Discussions

News: Book Review: High Performance Web Sites

  1. Book Review: High Performance Web Sites (3 messages)

    Many web development professionals are biased toward thinking that site performance optimizations are back-end related: database access, page and data caching, clustering, etc. Web browser and other front-end activities are often profiled as an afterthought, yet that's where all the relevant end-user activity takes place. A slow web site will lose viewers regardless of how useful it is, and many of the performance offenses occur between the front-end servers and the web browser. The book High Performance Web Sites by Steve Souders, Chief Performance Yahoo, gives a 14-step guide for improving the interactions between browsers and servers, and how design and implementation decisions affect them.

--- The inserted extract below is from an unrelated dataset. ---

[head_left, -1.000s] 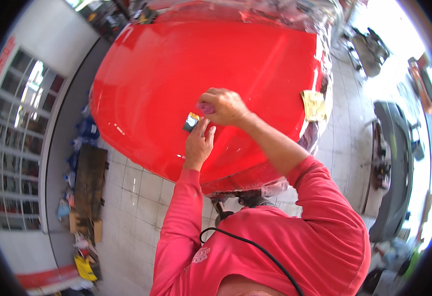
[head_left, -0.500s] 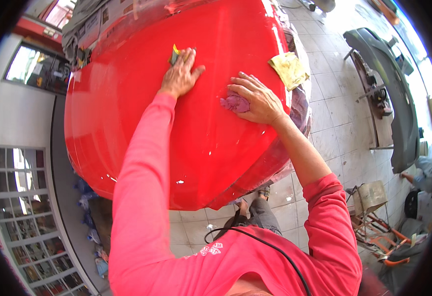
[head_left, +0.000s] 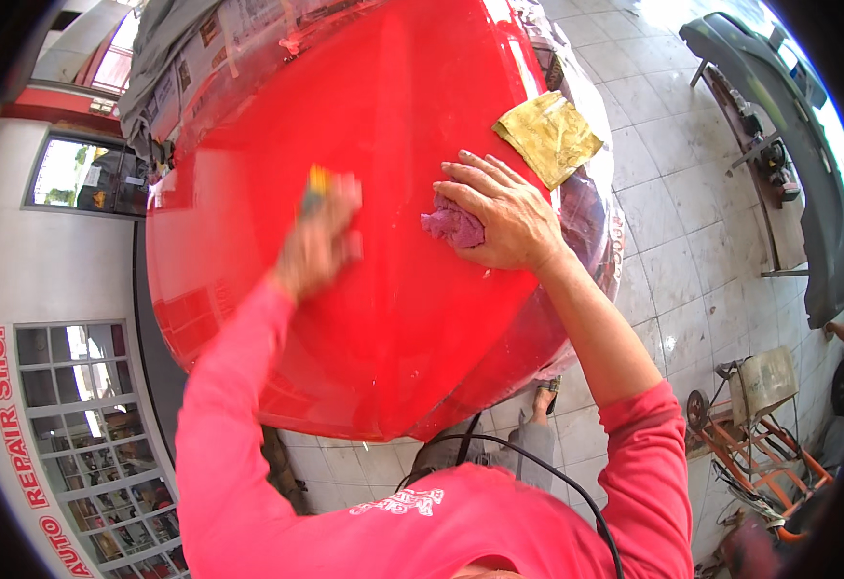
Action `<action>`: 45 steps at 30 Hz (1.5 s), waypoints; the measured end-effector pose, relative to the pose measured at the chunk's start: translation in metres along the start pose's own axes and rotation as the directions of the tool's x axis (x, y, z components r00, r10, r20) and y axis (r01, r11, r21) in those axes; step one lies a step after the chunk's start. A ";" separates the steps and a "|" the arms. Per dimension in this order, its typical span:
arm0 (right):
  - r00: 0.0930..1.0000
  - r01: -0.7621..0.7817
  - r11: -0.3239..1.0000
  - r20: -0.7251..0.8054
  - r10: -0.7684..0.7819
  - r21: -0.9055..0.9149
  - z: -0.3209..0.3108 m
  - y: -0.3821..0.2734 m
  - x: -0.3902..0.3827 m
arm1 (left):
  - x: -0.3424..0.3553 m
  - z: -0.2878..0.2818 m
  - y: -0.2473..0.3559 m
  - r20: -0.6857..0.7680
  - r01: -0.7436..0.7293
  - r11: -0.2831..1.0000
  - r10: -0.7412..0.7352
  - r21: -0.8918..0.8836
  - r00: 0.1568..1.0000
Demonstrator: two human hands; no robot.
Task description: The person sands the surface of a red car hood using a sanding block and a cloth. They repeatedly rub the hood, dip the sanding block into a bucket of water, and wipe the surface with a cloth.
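A glossy red car hood [head_left: 412, 318] lies in front of me. Blurred by motion, my left hand [head_left: 321, 241] is over its middle left, closed on a small yellow-and-dark pad [head_left: 315, 189]. Much of that pad is hidden under the fingers. On the right side of the hood, my right hand [head_left: 509, 212] grips a crumpled purple cloth [head_left: 453, 222] between thumb and fingers, its palm down. Just beyond this hand, a folded yellow cloth [head_left: 549, 138] rests on the hood's right edge.
Newspaper masking [head_left: 215, 68] and plastic sheeting [head_left: 591, 217] border the hood. A dark bumper [head_left: 789, 135] rests on a stand at the right. An orange-framed cart [head_left: 764, 454] stands at lower right. A black cable [head_left: 538, 473] runs across my front.
My left hand has swept toward me and slightly left with the pad. My right hand keeps its grip on the purple cloth with little movement. The whole view has shifted somewhat.
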State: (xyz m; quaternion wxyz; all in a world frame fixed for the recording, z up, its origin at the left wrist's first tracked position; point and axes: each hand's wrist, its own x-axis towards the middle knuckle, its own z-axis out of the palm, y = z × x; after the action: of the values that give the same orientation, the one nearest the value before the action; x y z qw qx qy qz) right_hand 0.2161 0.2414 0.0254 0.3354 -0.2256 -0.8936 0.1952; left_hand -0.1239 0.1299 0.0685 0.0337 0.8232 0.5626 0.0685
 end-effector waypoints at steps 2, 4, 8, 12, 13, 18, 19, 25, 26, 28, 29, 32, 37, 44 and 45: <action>1.000 0.024 0.999 0.002 -0.024 0.031 0.003 -0.009 0.006 | 0.096 -0.008 -0.078 -0.190 0.008 0.999 -0.001 0.036 0.982; 0.995 0.089 0.993 0.033 -0.092 0.082 0.016 -0.028 0.019 | 0.131 -0.012 -0.185 -0.232 0.145 0.935 -0.070 0.324 0.970; 1.000 0.005 0.999 -0.019 -0.005 0.033 0.008 -0.007 0.013 | 0.141 0.027 -0.119 -0.024 -0.119 0.553 0.243 0.824 0.970; 0.998 -0.050 0.999 -0.030 0.050 0.010 0.001 -0.005 0.011 | -0.037 0.007 0.031 -0.022 -0.029 0.994 0.032 0.101 0.999; 0.998 -0.057 0.998 -0.022 0.058 0.023 0.002 -0.004 0.010 | -0.077 0.007 0.051 0.054 -0.016 0.997 0.012 0.074 0.998; 0.998 -0.057 0.998 0.007 0.057 0.038 0.004 -0.013 0.011 | 0.032 -0.014 -0.044 0.024 -0.152 0.985 0.150 0.080 0.988; 0.998 -0.065 0.997 0.018 0.064 0.039 0.004 -0.013 0.009 | 0.088 -0.008 -0.076 -0.073 -0.156 0.984 0.162 0.084 0.984; 0.999 -0.022 0.998 0.041 0.020 0.053 0.003 -0.021 0.019 | 0.253 0.014 -0.190 -0.008 -0.090 0.414 0.229 0.906 0.973; 0.999 -0.025 0.998 0.037 0.023 0.055 0.003 -0.020 0.020 | 0.242 0.012 -0.172 0.038 -0.086 0.277 0.177 0.957 0.984; 0.999 -0.022 0.997 0.029 0.020 0.075 0.004 -0.015 0.018 | 0.155 0.018 -0.101 -0.320 -0.036 0.961 0.127 0.275 0.939; 0.998 -0.058 0.997 0.005 0.057 0.050 0.002 -0.009 0.013 | 0.114 0.012 -0.055 -0.217 -0.076 0.980 0.116 0.184 0.969; 0.996 -0.090 0.995 -0.007 0.090 0.044 0.004 -0.008 0.012 | -0.024 0.007 0.022 0.043 -0.032 0.998 0.030 0.061 0.999; 0.996 -0.085 0.995 -0.014 0.085 0.048 0.001 -0.005 0.013 | 0.051 -0.009 -0.046 0.025 -0.072 0.997 0.071 0.022 0.997; 0.999 0.014 0.992 0.043 -0.020 0.126 0.008 -0.024 0.017 | 0.267 0.006 -0.210 -0.341 0.340 0.871 -0.217 0.356 0.915; 0.999 -0.001 0.994 0.032 -0.003 0.110 0.007 -0.017 0.016 | 0.240 0.010 -0.192 0.039 -0.078 0.413 0.102 0.907 0.994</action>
State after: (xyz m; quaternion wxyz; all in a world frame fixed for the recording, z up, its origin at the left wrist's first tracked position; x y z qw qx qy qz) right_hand 0.1960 0.2343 0.0368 0.3331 -0.2031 -0.8868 0.2477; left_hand -0.2135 0.4238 0.0514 -0.4255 0.7394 0.4659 -0.2347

The book is written in a dynamic, no-nonsense style that makes it a breeze to go through. At 156 pages, including the table of contents and foreword, it's got to be one of the slimmest yet most useful books published this year. The book consists of 17 chapters. The author made the decision to expand the common "what you should already know" snippet in the preface to a full two chapters, A and B, so that all the information needed for applying his 14 rules is in one place. The book's table of contents reflects this minimalist and efficient style: Chapter A: The Importance of Frontend Performance Chapter B: HTTP Overview Rule 1: Make Fewer HTTP Requests Rule 2: Use a Content Delivery Network Rule 3: Add an Expires Header Rule 4: Gzip Components Rule 5: Put Stylesheets at the Top Rule 6: Put Scripts at the Bottom Rule 7: Avoid CSS Expressions Rule 8: Make JavaScript and CSS External Rule 9: Reduce DNS Lookups Rule 10: Minify JavaScript Rule 11: Avoid Redirects Rule 12: Remove Duplicate Scripts Rule 13: Configure ETags Rule 14: Make Ajax Cacheable Chapter 15: Deconstructing 10 Top Sites Chapter A is the "tie-in" between back- and front-end that explains what happens with a web request, why it's important to take browser interaction into consideration, and introduces Steve's Performance Golden Rule:
    Only 10-20% of the end user response time is spent downloading the HTML document. The other 80-90% is spent downloading all the components of the page.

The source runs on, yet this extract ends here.